Ladies and gentlemen, a little piece of advice: don't upgrade unless its ·absolutely· neccesary.
I won't be talking about those poor guys who were developing on win2000 when XNA kicked'em off. But think about this: Last year I was using an old (ancient?) Cray X-MP2 which gave us ONE error after TWELVE years. It was "upgraded" (grin) to a SGI-signed big box... After two weeks of "fighting-against-da-bugs" (it was like Starship Troopers, doh!), we got the boss to bring us our old Cray back.
Same goes to installing every DXSDK update, not to mention the problems you'll encounter on "fresh installs" of these DXSDKs (missing DLLs, to mention one).
As long as I "choose" to use DX, I'll try to use as much ANSI C/++ as I can, AND I won't be "upgrading" to VC++2005 just to find I must rewrite half of my code because of M$ "beta-versions-labelled-as-ready".
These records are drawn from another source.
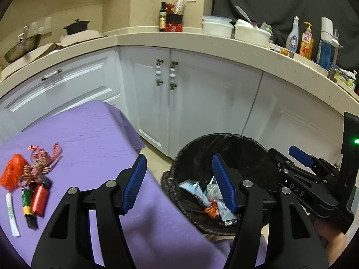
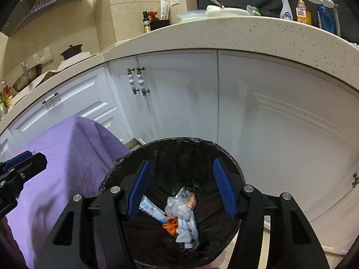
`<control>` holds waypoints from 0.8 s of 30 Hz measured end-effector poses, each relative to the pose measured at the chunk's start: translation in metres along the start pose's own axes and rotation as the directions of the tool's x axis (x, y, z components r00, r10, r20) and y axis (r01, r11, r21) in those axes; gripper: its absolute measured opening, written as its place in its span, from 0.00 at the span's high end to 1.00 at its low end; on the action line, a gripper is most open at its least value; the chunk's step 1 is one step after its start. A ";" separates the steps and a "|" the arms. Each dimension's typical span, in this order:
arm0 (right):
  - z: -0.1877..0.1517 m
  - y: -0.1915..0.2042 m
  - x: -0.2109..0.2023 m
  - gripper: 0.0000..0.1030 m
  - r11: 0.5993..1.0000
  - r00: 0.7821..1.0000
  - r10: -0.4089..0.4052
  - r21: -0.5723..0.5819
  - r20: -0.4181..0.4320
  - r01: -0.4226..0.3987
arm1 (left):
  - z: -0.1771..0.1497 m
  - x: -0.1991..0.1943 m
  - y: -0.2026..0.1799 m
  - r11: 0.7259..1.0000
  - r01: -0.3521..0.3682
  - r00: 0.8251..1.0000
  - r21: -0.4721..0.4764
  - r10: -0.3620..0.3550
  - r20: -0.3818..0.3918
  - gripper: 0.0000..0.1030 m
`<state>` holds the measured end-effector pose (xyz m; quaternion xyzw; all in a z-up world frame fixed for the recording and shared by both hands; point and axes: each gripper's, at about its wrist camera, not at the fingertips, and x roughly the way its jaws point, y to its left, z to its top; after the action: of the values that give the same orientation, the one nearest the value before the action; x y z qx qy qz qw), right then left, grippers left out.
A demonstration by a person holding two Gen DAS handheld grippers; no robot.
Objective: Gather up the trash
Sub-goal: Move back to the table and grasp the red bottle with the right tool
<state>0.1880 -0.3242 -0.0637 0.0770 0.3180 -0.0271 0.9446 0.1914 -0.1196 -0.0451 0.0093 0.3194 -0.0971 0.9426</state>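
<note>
Lining the trash bin [image 2: 170,152]: black bag | inside: tubes, wrappers [image 2: 179,210] | left gripper [image 1: 179,183], right gripper [image 2: 181,188]: jaws wide, empty

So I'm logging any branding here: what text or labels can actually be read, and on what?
"DAS": on the black arm of the right gripper, seen in the left wrist view.
Orange dish soap bottle: label print too small to read.
White spray bottle: label blurred.
Tube in the trash bin: print unreadable.
White strip on the purple cloth: green marks illegible.
</note>
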 end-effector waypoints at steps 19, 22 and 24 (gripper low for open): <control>-0.011 0.132 -0.024 0.44 0.967 0.977 0.213 -0.138 -0.024 -0.214 | -0.043 -0.089 0.149 0.943 -0.253 0.965 -0.215 0.261 0.006 0.42; -0.016 0.161 -0.026 0.44 0.950 0.965 0.257 -0.172 -0.042 -0.260 | -0.055 -0.104 0.176 0.918 -0.306 0.949 -0.255 0.314 -0.008 0.41; -0.018 0.178 -0.027 0.44 0.939 0.959 0.278 -0.194 -0.053 -0.283 | -0.063 -0.112 0.195 0.898 -0.337 0.938 -0.284 0.345 -0.023 0.41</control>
<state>0.1740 -0.1456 -0.0389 0.0269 0.3167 0.1407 0.9376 0.1032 0.0970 -0.0363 -0.0712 0.3104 0.1162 0.9408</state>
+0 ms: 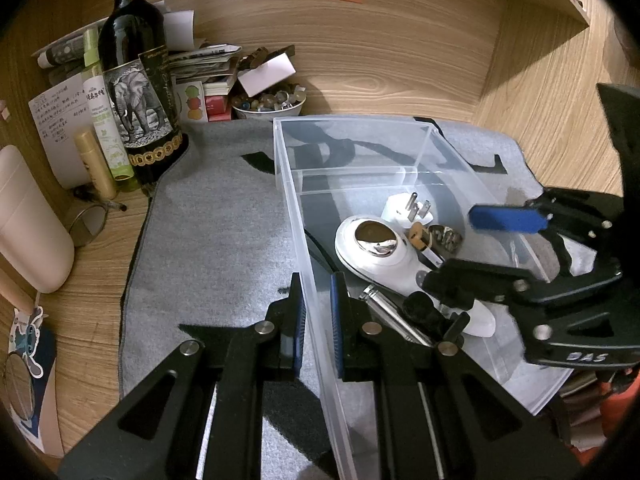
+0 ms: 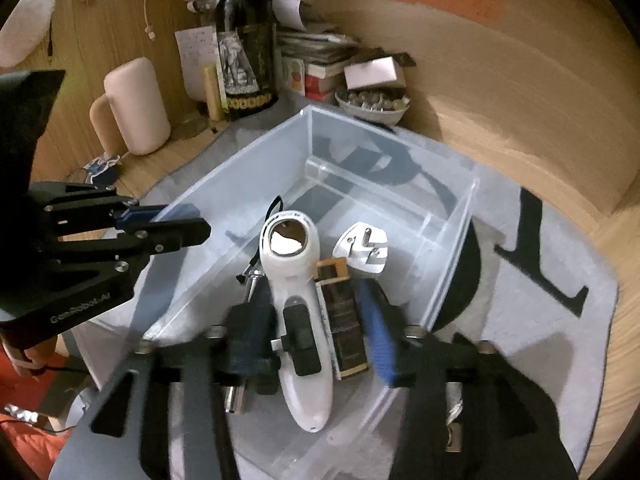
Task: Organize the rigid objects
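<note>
The grey felt mat with black lettering (image 1: 208,240) spreads under both tools on the wooden desk (image 1: 400,60). On it sits the clear plastic storage box with an inner divider (image 1: 288,168). The left gripper (image 1: 318,320) angles downward and is clamped on the box's near side wall, 1 blue pad outside, 1 inside. The right gripper (image 2: 316,332) tilts steeply down into the box, its jaws parted and blurred, standing apart on either side of the white handheld device with a round chrome head (image 2: 296,276), not pressing it. Just right of that device, between the same jaws, lies a dark brown strap with a tan buckle (image 2: 344,312). Ahead of the right pad rests a white 3-pin plug adapter (image 2: 364,246). A slim metal cylinder (image 2: 250,284) lies beside the left pad.
</note>
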The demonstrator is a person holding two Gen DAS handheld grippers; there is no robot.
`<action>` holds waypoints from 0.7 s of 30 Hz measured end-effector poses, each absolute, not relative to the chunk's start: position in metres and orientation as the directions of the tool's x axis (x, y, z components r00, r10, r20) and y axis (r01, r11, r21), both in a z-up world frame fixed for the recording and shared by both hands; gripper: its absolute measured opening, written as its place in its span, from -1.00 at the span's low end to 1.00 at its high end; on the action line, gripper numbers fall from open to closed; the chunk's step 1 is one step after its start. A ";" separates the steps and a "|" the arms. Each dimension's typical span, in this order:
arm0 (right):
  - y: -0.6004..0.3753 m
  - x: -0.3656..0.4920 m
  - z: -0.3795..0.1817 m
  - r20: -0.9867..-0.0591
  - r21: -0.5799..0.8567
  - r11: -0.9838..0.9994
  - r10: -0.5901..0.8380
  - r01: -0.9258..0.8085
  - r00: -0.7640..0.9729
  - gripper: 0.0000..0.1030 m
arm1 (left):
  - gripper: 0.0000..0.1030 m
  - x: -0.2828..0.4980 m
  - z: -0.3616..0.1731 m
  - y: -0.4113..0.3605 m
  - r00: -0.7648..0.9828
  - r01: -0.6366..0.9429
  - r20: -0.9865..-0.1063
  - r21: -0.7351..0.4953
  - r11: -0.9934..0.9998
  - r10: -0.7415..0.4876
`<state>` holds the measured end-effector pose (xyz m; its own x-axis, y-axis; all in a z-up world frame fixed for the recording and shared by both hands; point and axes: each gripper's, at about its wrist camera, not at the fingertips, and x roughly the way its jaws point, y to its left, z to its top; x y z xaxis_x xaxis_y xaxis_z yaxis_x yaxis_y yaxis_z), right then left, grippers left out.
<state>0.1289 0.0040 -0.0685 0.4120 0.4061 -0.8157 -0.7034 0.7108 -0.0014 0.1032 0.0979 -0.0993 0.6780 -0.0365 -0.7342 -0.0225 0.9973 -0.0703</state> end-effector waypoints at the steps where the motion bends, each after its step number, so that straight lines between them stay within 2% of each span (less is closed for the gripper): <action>1: 0.002 0.128 -0.065 -0.809 -0.003 0.711 0.411 -0.703 0.419 -0.01 | -0.80 0.103 -0.099 0.096 0.678 -0.023 -0.734 -0.069 0.997 -0.035; 5: -0.004 0.129 -0.054 -0.790 -0.013 0.721 0.418 -0.693 0.449 0.13 | -0.80 0.103 -0.099 0.097 0.678 -0.022 -0.734 -0.072 0.997 -0.038; 10: -0.020 0.132 -0.038 -0.762 -0.030 0.750 0.411 -0.661 0.500 0.16 | -0.80 0.103 -0.099 0.097 0.678 -0.022 -0.734 -0.071 0.997 -0.038; 13: -0.036 0.136 -0.030 -0.745 -0.053 0.777 0.388 -0.628 0.543 0.43 | -0.80 0.103 -0.099 0.098 0.678 -0.022 -0.734 -0.072 0.997 -0.038; 21: -0.095 0.154 -0.030 -0.746 -0.049 0.870 0.294 -0.490 0.597 0.46 | -0.80 0.103 -0.100 0.098 0.677 -0.022 -0.735 -0.071 0.997 -0.037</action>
<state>0.1541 -0.0946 -0.0302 0.5974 0.2940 -0.7461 -0.4898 0.8704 -0.0492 0.1027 0.0975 -0.0996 0.6767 -0.0369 -0.7353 -0.0222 0.9973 -0.0706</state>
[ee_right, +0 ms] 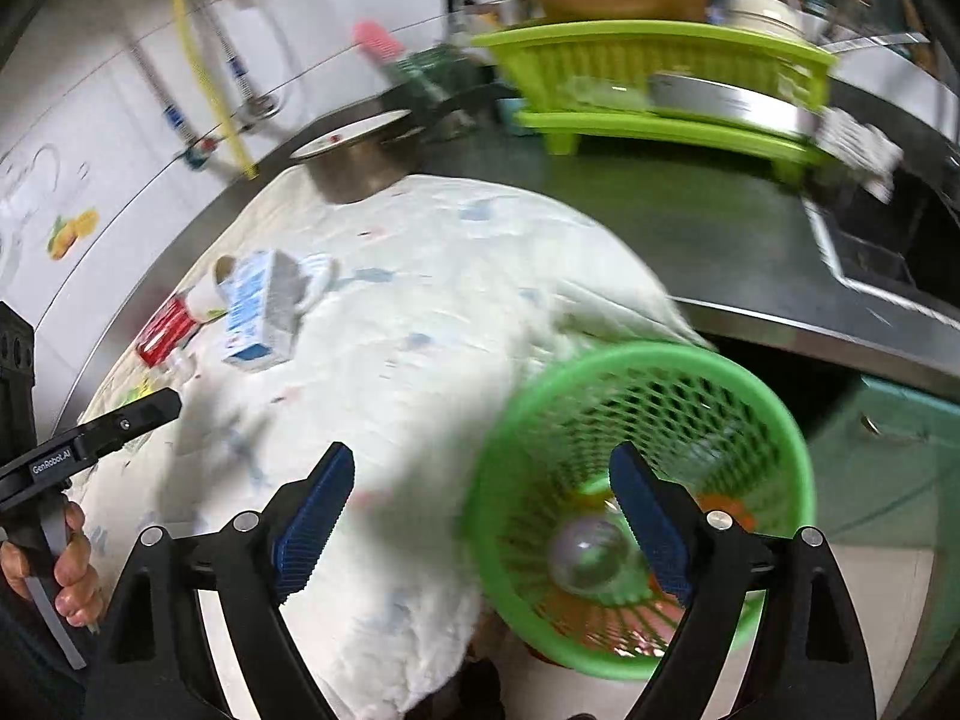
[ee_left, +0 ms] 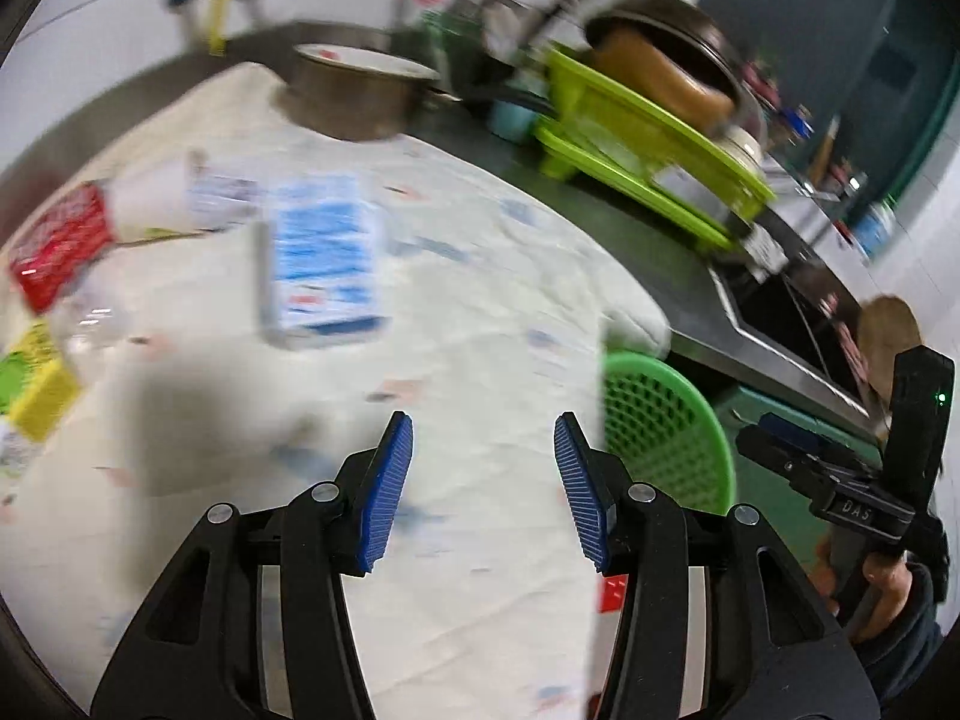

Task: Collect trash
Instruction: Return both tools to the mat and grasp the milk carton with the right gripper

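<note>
A blue-and-white carton [ee_left: 324, 258] lies on the white cloth [ee_left: 468, 324], with a white cup [ee_left: 156, 201], a red packet [ee_left: 57, 246] and a yellow-green box [ee_left: 33, 384] to its left. My left gripper [ee_left: 483, 492] is open and empty over the cloth, short of the carton. A green mesh basket [ee_right: 648, 504] hangs past the cloth's right edge; a clear round piece of trash [ee_right: 588, 555] lies inside. My right gripper [ee_right: 480, 522] is open and empty above the basket's rim. The carton [ee_right: 261, 312] also shows in the right wrist view.
A metal pot [ee_left: 360, 90] stands at the cloth's far end. A lime dish rack [ee_right: 654, 84] with pans and bowls sits on the steel counter [ee_right: 690, 222]. A sink [ee_right: 888, 240] lies to the right. The tiled wall [ee_right: 90, 138] runs along the left.
</note>
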`<action>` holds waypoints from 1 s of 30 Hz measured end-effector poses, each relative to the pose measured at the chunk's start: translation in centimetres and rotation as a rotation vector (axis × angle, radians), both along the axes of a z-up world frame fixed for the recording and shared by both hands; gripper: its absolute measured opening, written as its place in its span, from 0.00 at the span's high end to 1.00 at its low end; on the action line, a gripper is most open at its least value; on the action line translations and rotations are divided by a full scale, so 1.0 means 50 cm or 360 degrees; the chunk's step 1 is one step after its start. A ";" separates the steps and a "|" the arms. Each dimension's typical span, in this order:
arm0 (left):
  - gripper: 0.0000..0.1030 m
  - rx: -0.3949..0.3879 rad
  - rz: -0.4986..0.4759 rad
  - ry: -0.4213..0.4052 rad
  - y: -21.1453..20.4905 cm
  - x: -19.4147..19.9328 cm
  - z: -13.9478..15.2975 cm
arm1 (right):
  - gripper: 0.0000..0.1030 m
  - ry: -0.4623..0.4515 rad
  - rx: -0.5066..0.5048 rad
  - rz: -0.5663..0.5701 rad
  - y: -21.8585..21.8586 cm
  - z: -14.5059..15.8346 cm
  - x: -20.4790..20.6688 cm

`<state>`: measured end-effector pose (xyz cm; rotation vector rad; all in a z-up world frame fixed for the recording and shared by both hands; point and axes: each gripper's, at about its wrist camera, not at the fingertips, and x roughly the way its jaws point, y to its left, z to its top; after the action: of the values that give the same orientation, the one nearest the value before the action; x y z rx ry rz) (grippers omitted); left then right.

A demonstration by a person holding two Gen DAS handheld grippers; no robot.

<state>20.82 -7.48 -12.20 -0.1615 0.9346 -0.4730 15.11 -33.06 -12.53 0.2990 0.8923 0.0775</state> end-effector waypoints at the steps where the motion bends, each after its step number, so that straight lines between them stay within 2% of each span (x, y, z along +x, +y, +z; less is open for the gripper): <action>1: 0.52 0.0008 0.0032 -0.0010 0.024 0.000 0.003 | 0.18 -0.0004 0.0001 0.0024 0.014 0.002 0.010; 8: 0.48 0.0085 0.0269 -0.0079 0.192 0.003 0.026 | 0.18 -0.0022 -0.0024 0.0218 0.141 0.019 0.091; 13: 0.47 0.0112 0.0398 -0.0102 0.291 0.006 0.029 | 0.18 -0.0035 -0.0061 0.0348 0.252 0.034 0.156; 18: 0.45 0.0143 0.0492 -0.0113 0.364 0.006 0.028 | 0.16 -0.0023 -0.0132 0.0401 0.356 0.039 0.223; 26: 0.32 0.0232 0.0508 -0.0132 0.425 0.012 0.014 | 0.11 0.0079 -0.0239 0.0328 0.454 0.012 0.330; 30: 0.26 0.0361 0.0451 -0.0166 0.422 0.032 0.008 | 0.11 0.0156 -0.0283 0.0261 0.472 -0.019 0.371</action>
<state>22.42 13.64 -11.79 -0.0606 0.8407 -0.1109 33.64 -9.44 -13.45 0.0637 1.0131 0.1355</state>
Which takes me to the point I doubt whether to buy DGSDK or not...
How much of it DOES really work? Will we get pointers to objects anytime soon? How can users give a hand to its TWO programmers? Does transparency work (objects and PNG's alphe channel)?
Perhaps I should have posted some of this to a new thread...
BTW, don't tell my boss I told you about the Cray
"Never give up! Never surreeendeeer!"